Work request |
The copy must match the data word for word and contain no pictures.

Exercise data |
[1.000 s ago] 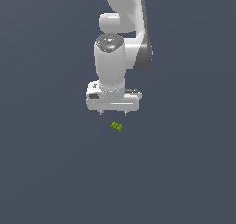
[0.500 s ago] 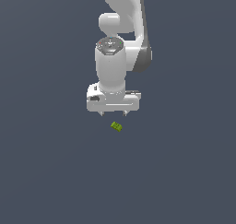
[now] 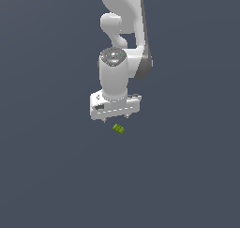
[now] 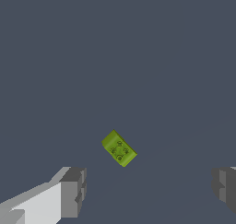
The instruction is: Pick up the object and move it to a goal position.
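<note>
The object point(image 3: 118, 128) is a tiny lime-green blocky piece with darker green notches, lying on the dark grey floor. In the exterior view it sits just below the white gripper point(image 3: 115, 118), which hangs above it pointing down. In the wrist view the object point(image 4: 119, 148) lies slanted, a little beyond the line between the two fingertips. The gripper point(image 4: 147, 191) is open and empty, with its grey fingertips point(image 4: 73, 191) spread wide on either side and not touching the piece.
The plain dark grey floor point(image 3: 56, 175) fills both views. The white arm point(image 3: 124, 44) rises behind the gripper toward the top of the exterior view. No goal marker shows.
The gripper has shifted slightly toward the exterior view's left and down over the object. The object has not moved.
</note>
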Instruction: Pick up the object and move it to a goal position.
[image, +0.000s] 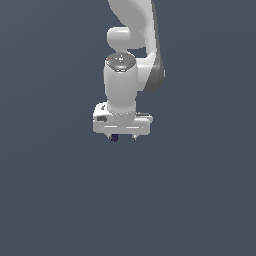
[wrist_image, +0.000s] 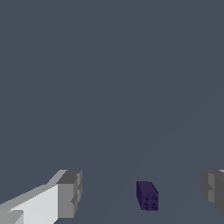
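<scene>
Hand (image: 122, 137) hanging spread wide, pinching nothing. Block (wrist_image: 147, 195) sitting between fingers (wrist_image: 68, 194), off-centre, nearer one side. Risk: closing now, one finger reaching block first, shoving or twisting it, giving skewed, slipping grip during lift.

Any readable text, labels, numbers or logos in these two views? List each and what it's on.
None readable.
Purple block: no writing; one face carries four dark dots, a pattern rather than characters.
Arm: a small reddish mark on the grey cap at the wrist, too small to read.
Pincer fingers: plain white and grey, no markings.
</scene>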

Output for this exercise |
[1.000 s ago] 
[0.500 s ago] 
[now] 
[now] 
The instruction is: Pick up the object and move it to a goal position.
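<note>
The object point(image 3: 118, 128) is a tiny lime-green blocky piece with darker green notches, lying on the dark grey floor. In the exterior view it sits just below the white gripper point(image 3: 115, 118), which hangs above it pointing down. In the wrist view the object point(image 4: 119, 148) lies slanted, a little beyond the line between the two fingertips. The gripper point(image 4: 147, 191) is open and empty, with its grey fingertips point(image 4: 73, 191) spread wide on either side and not touching the piece.
The plain dark grey floor point(image 3: 56, 175) fills both views. The white arm point(image 3: 124, 44) rises behind the gripper toward the top of the exterior view. No goal marker shows.
The gripper has shifted slightly toward the exterior view's left and down over the object. The object has not moved.
</note>
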Instruction: Pick up the object and move it to a goal position.
[image, +0.000s] 
[wrist_image, +0.000s] 
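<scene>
Hand (image: 122, 137) hanging spread wide, pinching nothing. Block (wrist_image: 147, 195) sitting between fingers (wrist_image: 68, 194), off-centre, nearer one side. Risk: closing now, one finger reaching block first, shoving or twisting it, giving skewed, slipping grip during lift.

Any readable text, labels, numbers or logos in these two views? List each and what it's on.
None readable.
Purple block: no writing; one face carries four dark dots, a pattern rather than characters.
Arm: a small reddish mark on the grey cap at the wrist, too small to read.
Pincer fingers: plain white and grey, no markings.
</scene>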

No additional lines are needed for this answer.